Background: An external fixator is an orthopaedic device used to stabilize long bone fractures after high energy trauma. These devices are external to the body and fixed to metal pins going into non-injured areas of bone. They serve a mechanical function to maintain length, prevent bending, and resist torque forces about the fracture area. The purpose of this manuscript is to describe a design and prototyping process creating a low-cost entirely 3-D printed external fixator for fracture stabilization of extremity fractures. The secondary objective of this manuscript is to facilitate future advancements, modifications, and innovations in this area of 3-D printing in medicine.
Methods: This manuscript describes the computer aided design process using desktop fused deposition modeling to create a 3-D printed external fixator system designed for fracture stabilization. The device was created using the orthopaedic goals for fracture stabilization with external fixation. However, special modifications and considerations had to be accounted for given the limitations of desktop fused deposition modeling and 3-D printing with plastic polymers.

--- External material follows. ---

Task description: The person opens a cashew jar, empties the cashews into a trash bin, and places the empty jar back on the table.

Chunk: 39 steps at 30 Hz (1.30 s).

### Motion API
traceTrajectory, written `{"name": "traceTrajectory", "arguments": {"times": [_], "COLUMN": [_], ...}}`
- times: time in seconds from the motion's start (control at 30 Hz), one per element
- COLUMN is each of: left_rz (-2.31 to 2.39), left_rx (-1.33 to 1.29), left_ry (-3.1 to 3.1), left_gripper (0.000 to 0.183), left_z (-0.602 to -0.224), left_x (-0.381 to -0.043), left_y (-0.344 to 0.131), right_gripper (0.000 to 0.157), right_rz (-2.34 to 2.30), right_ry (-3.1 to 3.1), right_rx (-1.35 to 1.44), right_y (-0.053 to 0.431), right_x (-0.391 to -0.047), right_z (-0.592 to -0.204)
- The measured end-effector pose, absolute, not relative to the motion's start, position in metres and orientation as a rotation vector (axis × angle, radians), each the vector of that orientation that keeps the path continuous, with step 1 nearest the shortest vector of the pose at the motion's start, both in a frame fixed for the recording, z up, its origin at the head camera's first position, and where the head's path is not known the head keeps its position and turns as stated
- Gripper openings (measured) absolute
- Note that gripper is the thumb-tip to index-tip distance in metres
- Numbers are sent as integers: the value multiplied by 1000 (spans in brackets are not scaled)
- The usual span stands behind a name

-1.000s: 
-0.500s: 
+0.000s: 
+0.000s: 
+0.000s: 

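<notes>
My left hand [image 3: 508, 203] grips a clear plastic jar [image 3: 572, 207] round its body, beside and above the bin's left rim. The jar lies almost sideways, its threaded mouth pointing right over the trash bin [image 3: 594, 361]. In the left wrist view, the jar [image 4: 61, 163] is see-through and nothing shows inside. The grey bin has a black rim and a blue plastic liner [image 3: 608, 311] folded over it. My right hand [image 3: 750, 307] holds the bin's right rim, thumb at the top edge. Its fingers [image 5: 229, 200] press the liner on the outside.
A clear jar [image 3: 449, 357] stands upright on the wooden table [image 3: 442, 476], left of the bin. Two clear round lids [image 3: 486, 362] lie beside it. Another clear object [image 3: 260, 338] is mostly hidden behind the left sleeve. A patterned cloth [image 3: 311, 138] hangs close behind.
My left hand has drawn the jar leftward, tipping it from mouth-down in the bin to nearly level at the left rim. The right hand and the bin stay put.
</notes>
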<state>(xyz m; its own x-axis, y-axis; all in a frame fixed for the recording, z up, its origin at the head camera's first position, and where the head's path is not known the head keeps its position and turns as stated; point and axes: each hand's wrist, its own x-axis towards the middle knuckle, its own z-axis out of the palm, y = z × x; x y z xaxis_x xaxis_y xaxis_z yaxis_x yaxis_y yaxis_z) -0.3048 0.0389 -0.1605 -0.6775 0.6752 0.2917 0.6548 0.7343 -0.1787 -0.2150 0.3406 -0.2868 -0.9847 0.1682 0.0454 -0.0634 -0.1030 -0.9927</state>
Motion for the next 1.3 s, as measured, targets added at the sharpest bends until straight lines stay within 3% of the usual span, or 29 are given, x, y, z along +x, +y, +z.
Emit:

Results: The presented device accomplishes the goals of creating a construct that can be attached to 5.0 mm metal pins, allows for modularity in placement orientations, and facilitates adjustable lengths for fracture care. Furthermore, the device provides length stability, prevention of bending, and resists torque forces. The device can be printed on a desktop 3-D printer using standard low-cost polylactic acid filament. The print time is less than two days and can be completed on one print bed platform.
Conclusions: The presented device is a potential alternative for fracture stabilization. The concept of a desktop 3-D printed external fixator design and method of production allows for numerous diverse applications. This includes assisting areas with remote or limited access to advanced medical care and large-scale natural disasters or global conflicts where large volumes of fractures exceed the local medical supply chain capabilities. The presented device creates a foundation for future devices and innovations in this fracture care space. Further research is needed on mechanical testing and clinical outcomes with this design and initiative in fracture care before clinical application.